Records excerpted from a collection
=-=-=

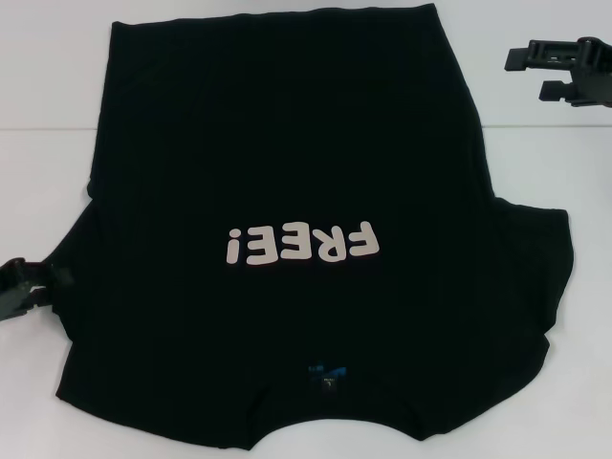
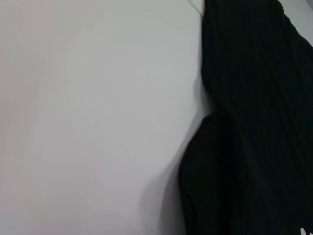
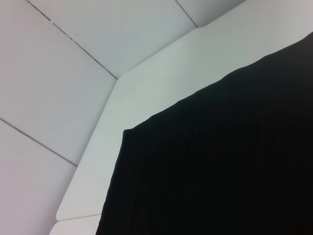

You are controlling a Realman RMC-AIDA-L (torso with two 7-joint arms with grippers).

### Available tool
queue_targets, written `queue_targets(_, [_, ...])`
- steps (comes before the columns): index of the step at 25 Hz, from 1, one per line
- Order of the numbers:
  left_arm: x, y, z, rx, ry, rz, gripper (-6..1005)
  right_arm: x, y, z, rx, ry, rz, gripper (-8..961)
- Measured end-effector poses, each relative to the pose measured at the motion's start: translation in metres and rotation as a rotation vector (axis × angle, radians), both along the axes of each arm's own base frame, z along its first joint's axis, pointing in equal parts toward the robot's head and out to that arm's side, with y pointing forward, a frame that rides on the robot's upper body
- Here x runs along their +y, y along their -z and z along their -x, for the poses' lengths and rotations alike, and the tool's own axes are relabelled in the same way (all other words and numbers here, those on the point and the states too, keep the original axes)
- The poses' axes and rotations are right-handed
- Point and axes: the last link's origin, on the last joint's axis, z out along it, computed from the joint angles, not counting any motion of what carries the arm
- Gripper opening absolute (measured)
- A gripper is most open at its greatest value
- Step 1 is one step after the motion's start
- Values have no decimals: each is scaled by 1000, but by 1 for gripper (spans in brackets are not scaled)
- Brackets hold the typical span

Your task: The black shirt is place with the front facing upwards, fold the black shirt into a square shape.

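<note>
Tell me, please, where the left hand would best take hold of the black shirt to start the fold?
Probably at the left sleeve edge of the black shirt, coming in from the robot's left. The sleeve bulges out sideways there, flat on the white table, and the left hand is right beside it. The right hand is off the far right corner near the hem.

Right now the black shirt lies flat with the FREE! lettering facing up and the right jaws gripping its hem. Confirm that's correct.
Not quite: in the head view the right gripper hovers beside the black shirt, clear of its hem. The FREE! lettering does face up.
</note>
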Motion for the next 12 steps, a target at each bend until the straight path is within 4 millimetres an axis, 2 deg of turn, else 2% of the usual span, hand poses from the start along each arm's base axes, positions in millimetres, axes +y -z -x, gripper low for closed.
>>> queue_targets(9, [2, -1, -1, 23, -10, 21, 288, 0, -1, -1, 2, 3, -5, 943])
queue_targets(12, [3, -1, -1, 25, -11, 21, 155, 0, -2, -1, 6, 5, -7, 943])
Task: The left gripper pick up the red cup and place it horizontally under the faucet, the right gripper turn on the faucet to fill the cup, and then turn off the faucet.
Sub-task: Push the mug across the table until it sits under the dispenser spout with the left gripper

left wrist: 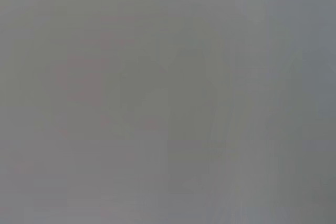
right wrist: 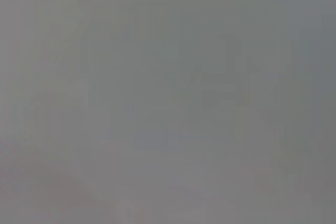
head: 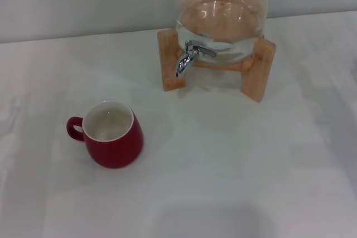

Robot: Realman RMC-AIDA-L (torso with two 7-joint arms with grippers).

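here's the red cup (head: 111,135) standing upright on the white counter (head: 234,165), over towards the counter's left side and nearer its front edge, mouth up, white inside on show, small loop handle pointing at the left edge. well apart from it, back by the far edge and right of centre, sits the glass dispenser (head: 223,15) on its wooden stand (head: 173,62), and the faucet (head: 189,57) pokes out of the front of it, chrome spout curving down over bare counter, nothing touching it. the cup is nowhere near the spout, off to the front-left of it. neither end effector shows in the head view, and both wrist views give only a flat grey haze, perhaps a faint outline in the left one, so i cannot tell whether either end effector is wide, narrow or holding anything.
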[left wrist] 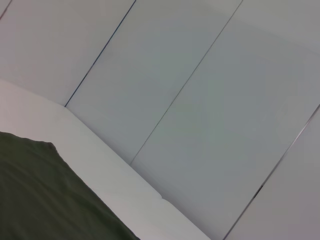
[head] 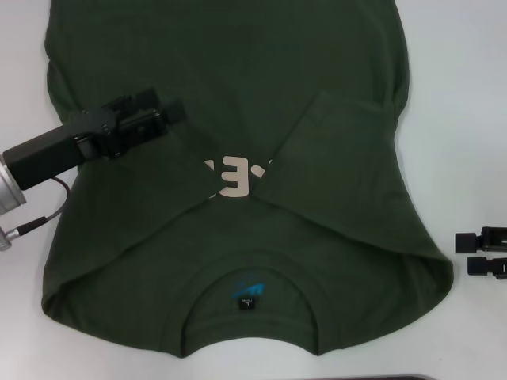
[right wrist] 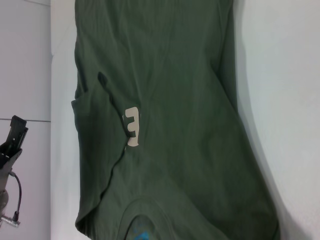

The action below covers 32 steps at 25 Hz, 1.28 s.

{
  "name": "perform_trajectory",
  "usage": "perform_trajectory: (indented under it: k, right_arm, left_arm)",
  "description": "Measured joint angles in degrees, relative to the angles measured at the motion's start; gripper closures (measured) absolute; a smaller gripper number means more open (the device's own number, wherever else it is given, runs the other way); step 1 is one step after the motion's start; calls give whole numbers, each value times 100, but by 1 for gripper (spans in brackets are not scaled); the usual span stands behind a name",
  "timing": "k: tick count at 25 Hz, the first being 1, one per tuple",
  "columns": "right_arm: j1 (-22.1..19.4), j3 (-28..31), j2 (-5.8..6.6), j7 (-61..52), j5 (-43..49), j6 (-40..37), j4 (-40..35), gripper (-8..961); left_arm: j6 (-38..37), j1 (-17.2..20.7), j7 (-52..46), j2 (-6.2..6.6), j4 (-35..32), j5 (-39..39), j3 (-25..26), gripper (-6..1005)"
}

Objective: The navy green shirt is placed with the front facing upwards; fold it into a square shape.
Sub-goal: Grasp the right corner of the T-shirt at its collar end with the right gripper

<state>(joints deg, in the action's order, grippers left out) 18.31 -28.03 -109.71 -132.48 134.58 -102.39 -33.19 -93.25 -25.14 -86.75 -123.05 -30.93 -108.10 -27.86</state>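
Note:
The navy green shirt [head: 238, 79] lies flat on the white table [head: 467, 95] with its collar [head: 249, 277] and neck label [head: 248, 294] nearest me. Both sleeves are folded inward over the chest, the left sleeve [head: 150, 186] and the right sleeve [head: 333, 150] covering part of the pale letters [head: 238, 178]. My left gripper [head: 173, 112] hovers over the shirt's left side, just beyond the folded left sleeve. My right gripper [head: 475, 252] rests open on the table, right of the shirt's shoulder. The right wrist view shows the shirt [right wrist: 175, 125] and one letter [right wrist: 132, 127].
A cable [head: 47, 214] hangs from the left arm over the table's left side. The left wrist view shows a corner of the shirt [left wrist: 45, 200], the table edge [left wrist: 100, 160] and grey wall panels [left wrist: 200, 100]. Bare table lies right of the shirt.

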Motion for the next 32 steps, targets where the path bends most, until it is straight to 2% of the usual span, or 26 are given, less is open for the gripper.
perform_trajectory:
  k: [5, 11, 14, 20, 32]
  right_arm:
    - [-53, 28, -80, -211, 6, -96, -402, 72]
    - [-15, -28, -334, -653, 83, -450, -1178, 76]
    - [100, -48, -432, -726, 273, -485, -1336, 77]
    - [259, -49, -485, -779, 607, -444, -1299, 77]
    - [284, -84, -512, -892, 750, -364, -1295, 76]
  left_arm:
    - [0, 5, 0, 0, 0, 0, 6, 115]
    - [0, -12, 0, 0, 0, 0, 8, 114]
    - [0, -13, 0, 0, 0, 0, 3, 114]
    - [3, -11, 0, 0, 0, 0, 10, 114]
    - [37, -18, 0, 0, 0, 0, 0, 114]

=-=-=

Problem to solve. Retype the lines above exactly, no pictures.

Finished exercise.
You are controlling a Realman RMC-AIDA-L (torso with two 7-joint arms with grippers).

### Available tool
queue_targets, written `queue_targets(_, [_, ...])`
- steps (comes before the columns): index of the step at 25 Hz, from 1, one per line
- Order of the numbers:
  left_arm: x, y, z, rx, ry, rz, gripper (-6..1005)
  right_arm: x, y, z, rx, ry, rz, gripper (-8..961)
- Measured end-effector poses, each relative to the pose measured at the motion's start: translation in metres and rotation as a rotation vector (axis × angle, radians), both along the axes of each arm's own base frame, z along its first joint's axis, pointing in equal parts toward the robot's head and out to that arm's side, with y pointing forward, a frame that rides on the robot's upper body
- Here x runs along their +y, y along their -z and z along their -x, for the poses' lengths and rotations alike, and the tool's own axes are relabelled in the same way (all other words and numbers here, those on the point and the states too, keep the original axes)
- The poses' axes and rotations are right-handed
- Point and axes: the last link's origin, on the last joint's axis, z out along it, computed from the joint angles, not counting any motion of what carries the arm
- Gripper opening absolute (measured)
- A gripper is most open at its greatest value
- Step 1 is one step after the motion's start
- Values have no decimals: each is scaled by 1000, but by 1 for gripper (spans in brackets are not scaled)
- Brackets hold the typical span

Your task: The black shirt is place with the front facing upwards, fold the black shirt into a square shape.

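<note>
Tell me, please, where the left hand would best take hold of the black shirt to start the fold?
Probably at the left sleeve edge of the black shirt, coming in from the robot's left. The sleeve bulges out sideways there, flat on the white table, and the left hand is right beside it. The right hand is off the far right corner near the hem.

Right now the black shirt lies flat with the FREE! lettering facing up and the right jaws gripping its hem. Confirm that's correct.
Not quite: in the head view the right gripper hovers beside the black shirt, clear of its hem. The FREE! lettering does face up.
</note>
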Motion for the next 12 steps, a target at each bend until the straight path is within 4 millimetres an axis, 2 deg of turn, else 2% of the usual span, hand poses from the start along each arm's base axes, positions in millimetres, axes +y -z -x, gripper low for closed.
>>> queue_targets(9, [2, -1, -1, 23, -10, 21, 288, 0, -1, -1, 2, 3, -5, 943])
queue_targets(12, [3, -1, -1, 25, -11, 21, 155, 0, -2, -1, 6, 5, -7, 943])
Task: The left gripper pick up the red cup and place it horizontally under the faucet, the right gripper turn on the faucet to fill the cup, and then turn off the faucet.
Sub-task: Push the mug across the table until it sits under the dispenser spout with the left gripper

left wrist: 
right wrist: 
head: 

Robot: Realman RMC-AIDA-L (torso with two 7-joint arms with grippers).

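here's the red cup (head: 111,135) standing upright on the white counter (head: 234,165), over towards the counter's left side and nearer its front edge, mouth up, white inside on show, small loop handle pointing at the left edge. well apart from it, back by the far edge and right of centre, sits the glass dispenser (head: 223,15) on its wooden stand (head: 173,62), and the faucet (head: 189,57) pokes out of the front of it, chrome spout curving down over bare counter, nothing touching it. the cup is nowhere near the spout, off to the front-left of it. neither end effector shows in the head view, and both wrist views give only a flat grey haze, perhaps a faint outline in the left one, so i cannot tell whether either end effector is wide, narrow or holding anything.
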[left wrist] 
[head] 
[right wrist] 

The action below covers 32 steps at 25 Hz, 1.28 s.

{
  "name": "perform_trajectory",
  "usage": "perform_trajectory: (indented under it: k, right_arm, left_arm)",
  "description": "Measured joint angles in degrees, relative to the angles measured at the motion's start; gripper closures (measured) absolute; a smaller gripper number means more open (the device's own number, wherever else it is given, runs the other way); step 1 is one step after the motion's start; calls give whole numbers, each value times 100, but by 1 for gripper (spans in brackets are not scaled); the usual span stands behind a name",
  "timing": "k: tick count at 25 Hz, the first being 1, one per tuple",
  "columns": "right_arm: j1 (-22.1..19.4), j3 (-28..31), j2 (-5.8..6.6), j7 (-61..52), j5 (-43..49), j6 (-40..37), j4 (-40..35), gripper (-8..961); left_arm: j6 (-38..37), j1 (-17.2..20.7), j7 (-52..46), j2 (-6.2..6.6), j4 (-35..32), j5 (-39..39), j3 (-25..26), gripper (-6..1005)"
}

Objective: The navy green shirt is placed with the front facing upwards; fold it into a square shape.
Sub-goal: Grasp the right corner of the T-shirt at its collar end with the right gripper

<state>(joints deg, in the action's order, grippers left out) 18.31 -28.03 -109.71 -132.48 134.58 -102.39 -33.19 -93.25 -25.14 -86.75 -123.05 -30.93 -108.10 -27.86</state>
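Note:
The navy green shirt [head: 238, 79] lies flat on the white table [head: 467, 95] with its collar [head: 249, 277] and neck label [head: 248, 294] nearest me. Both sleeves are folded inward over the chest, the left sleeve [head: 150, 186] and the right sleeve [head: 333, 150] covering part of the pale letters [head: 238, 178]. My left gripper [head: 173, 112] hovers over the shirt's left side, just beyond the folded left sleeve. My right gripper [head: 475, 252] rests open on the table, right of the shirt's shoulder. The right wrist view shows the shirt [right wrist: 175, 125] and one letter [right wrist: 132, 127].
A cable [head: 47, 214] hangs from the left arm over the table's left side. The left wrist view shows a corner of the shirt [left wrist: 45, 200], the table edge [left wrist: 100, 160] and grey wall panels [left wrist: 200, 100]. Bare table lies right of the shirt.
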
Motion for the next 32 steps, targets where the path bends most, until it is straight to 2% of the usual span, or 26 are given, less is open for the gripper.
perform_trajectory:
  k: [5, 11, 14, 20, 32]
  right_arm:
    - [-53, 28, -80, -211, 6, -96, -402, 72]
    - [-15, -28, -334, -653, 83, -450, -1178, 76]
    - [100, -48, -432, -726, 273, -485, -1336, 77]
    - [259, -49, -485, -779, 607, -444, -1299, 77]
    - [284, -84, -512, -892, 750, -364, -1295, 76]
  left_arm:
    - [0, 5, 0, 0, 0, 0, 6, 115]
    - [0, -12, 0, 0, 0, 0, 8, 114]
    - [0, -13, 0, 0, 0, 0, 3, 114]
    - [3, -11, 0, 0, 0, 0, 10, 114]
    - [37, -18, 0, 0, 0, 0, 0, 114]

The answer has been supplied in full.